Monteith's Tricolour proudly flown at Banna ceremony

Dónal Nolan

The foresight of the original committee responsible for the erection of the famous Casement monument in Banna was lauded at a special ceremony last week marking its first half century.

And it was made that bit more special by virtue of the presence of both the last surviving member of the original committee - Kilmoyley native Seán Seosamh Ó Conchubhair - and what is believed to have been the very flag Robert Monteith had in his possession as he made landfall with Casement at Banna in the early hours of Good Friday, April 21, 1916.

MC'd by Pádraig Mac Fhearghusa, the ceremony - held on Sunday, November 25 - had at its core an oration by one of the county's leading historians of the Independence struggle, Dr Tim Horgan. National Graves Association Kerry representative Dr Horgan - who recently published Fighting for the Cause: Kerry's Republican Fighters - also outlined the history of a priceless artefact he brought to the event: Monteith's Tricolour. 

"It's believed that Monteith and Casement came in with two flags: one, a tricolour, and the other the Limerick flag, which somebody had given to Casement to be flown in Limerick."

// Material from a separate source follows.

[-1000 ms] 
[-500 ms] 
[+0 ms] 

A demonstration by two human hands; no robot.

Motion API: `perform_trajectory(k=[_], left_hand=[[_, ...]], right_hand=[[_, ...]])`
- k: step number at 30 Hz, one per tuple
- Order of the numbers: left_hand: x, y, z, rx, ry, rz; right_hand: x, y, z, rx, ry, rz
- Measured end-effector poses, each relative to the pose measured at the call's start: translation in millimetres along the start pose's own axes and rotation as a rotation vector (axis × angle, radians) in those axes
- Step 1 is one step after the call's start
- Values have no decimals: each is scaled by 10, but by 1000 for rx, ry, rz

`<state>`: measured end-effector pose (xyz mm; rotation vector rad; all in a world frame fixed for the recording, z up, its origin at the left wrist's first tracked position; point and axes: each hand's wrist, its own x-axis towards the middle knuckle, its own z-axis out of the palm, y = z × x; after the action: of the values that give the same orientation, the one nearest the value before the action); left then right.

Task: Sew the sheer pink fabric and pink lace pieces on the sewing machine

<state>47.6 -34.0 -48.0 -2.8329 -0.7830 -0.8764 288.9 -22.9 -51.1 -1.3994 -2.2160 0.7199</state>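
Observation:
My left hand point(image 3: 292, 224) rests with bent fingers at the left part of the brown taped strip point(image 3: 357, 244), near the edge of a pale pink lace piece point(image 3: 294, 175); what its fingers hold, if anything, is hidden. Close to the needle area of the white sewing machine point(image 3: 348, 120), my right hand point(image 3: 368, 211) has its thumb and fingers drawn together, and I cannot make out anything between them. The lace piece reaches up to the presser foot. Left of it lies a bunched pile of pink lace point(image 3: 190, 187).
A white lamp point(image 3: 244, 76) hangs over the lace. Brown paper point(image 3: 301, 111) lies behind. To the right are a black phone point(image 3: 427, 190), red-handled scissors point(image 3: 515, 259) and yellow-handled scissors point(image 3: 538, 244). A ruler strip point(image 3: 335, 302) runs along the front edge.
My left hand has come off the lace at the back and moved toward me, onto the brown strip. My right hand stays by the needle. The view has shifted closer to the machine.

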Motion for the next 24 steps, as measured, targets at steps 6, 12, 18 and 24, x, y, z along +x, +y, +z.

Casement was, of course, captured, flag et al, but Monteith famously evaded capture via a remote Glenageenty hideout. 

"His daughter, Florence Monteith Lynch, donated materials to the National Graves Association on her death, and among them was found the Tricolour flag, with a note pinned to it reading :'This flag was flown in the 1916 Rising'.

"You really would have to prove that this wasn't the flag Monteith had in his possession as all the evidence supports the likelihood that it was, and it may well have been flown here on Easter Sunday, when the Volunteers paraded in Tralee under Monteith's command," Dr Horgan explained.

The ceremony also included contributions from Brian Caball, Ciarán Daltún, Senan Cotter, Denis O'Reilly, Donal Dowling and John Mason, as well as the original committee member Seán Seosamh, who played a key role in the 1968 installation of the famous monument, now under the care of the National Graves Association. 

"Seán Seosamh was a driving force of the committee formed in 1965, with the sod turned in 1966 and the monument ultimately erected in 1968," Dr Horgan said.

"But for the foresight of those committee members in placing the monument where it is, few would know at this stage where Casement came in - through the dunes immediately opposite the monument. 

"They knew the exact position thanks to Monteith's return in 1948 when he pointed out the locations," Dr Horgan added. Locals play a huge part in maintaining  the memorial, with Michael Moynihan and James O'Donoghue repairing it as needed and Donal Dowling keeping the Tricolour flying on a regular basis.